Write the lines below out exactly, dropping each picture.
◆ ◆ ◆
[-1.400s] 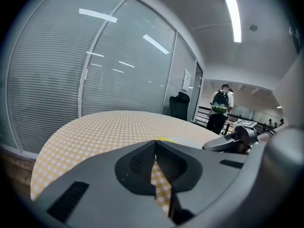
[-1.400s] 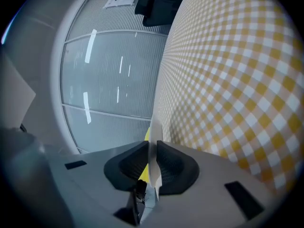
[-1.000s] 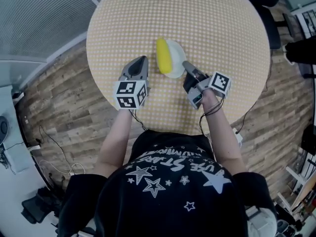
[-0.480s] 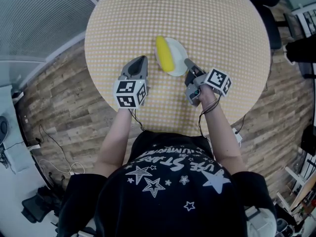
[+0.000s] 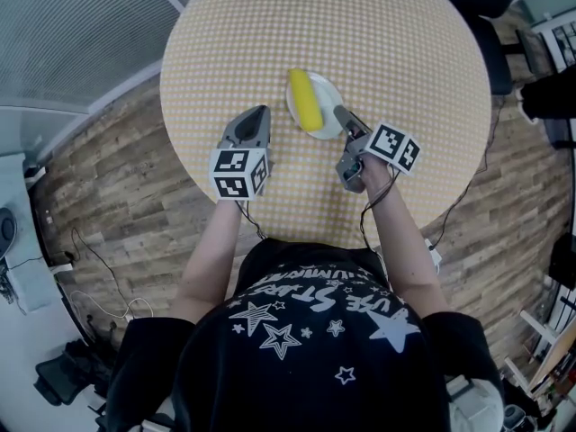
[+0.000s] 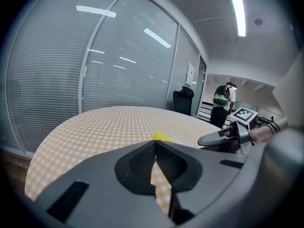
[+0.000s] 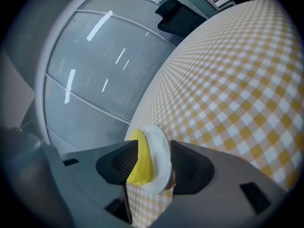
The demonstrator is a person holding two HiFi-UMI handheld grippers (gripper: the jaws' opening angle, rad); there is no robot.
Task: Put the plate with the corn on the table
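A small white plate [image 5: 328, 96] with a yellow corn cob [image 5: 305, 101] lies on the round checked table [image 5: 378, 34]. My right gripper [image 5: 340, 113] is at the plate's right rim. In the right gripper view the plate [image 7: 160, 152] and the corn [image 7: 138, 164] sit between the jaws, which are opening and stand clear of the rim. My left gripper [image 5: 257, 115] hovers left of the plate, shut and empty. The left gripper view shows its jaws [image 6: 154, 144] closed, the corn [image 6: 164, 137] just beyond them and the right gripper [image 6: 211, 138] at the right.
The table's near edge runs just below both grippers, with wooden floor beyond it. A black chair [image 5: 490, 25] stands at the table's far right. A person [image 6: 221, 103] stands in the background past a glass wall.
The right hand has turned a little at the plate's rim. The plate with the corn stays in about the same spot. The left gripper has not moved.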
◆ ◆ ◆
Response to the exercise >>
[-1.400s] 
[-1.400s] 
[-1.000s] 
[-0.480s] 
[+0.000s] 
[+0.000s] 
[+0.000s] 
The demonstrator is a person holding two HiFi-UMI handheld grippers (gripper: the jaws' opening angle, rad); there is no robot.
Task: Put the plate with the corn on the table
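A small white plate [image 5: 328, 96] with a yellow corn cob [image 5: 305, 101] lies on the round checked table [image 5: 378, 34]. My right gripper [image 5: 340, 113] is at the plate's right rim. In the right gripper view the plate [image 7: 160, 152] and the corn [image 7: 138, 164] sit between the jaws, which are opening and stand clear of the rim. My left gripper [image 5: 257, 115] hovers left of the plate, shut and empty. The left gripper view shows its jaws [image 6: 154, 144] closed, the corn [image 6: 164, 137] just beyond them and the right gripper [image 6: 211, 138] at the right.
The table's near edge runs just below both grippers, with wooden floor beyond it. A black chair [image 5: 490, 25] stands at the table's far right. A person [image 6: 221, 103] stands in the background past a glass wall.
The right hand has turned a little at the plate's rim. The plate with the corn stays in about the same spot. The left gripper has not moved.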

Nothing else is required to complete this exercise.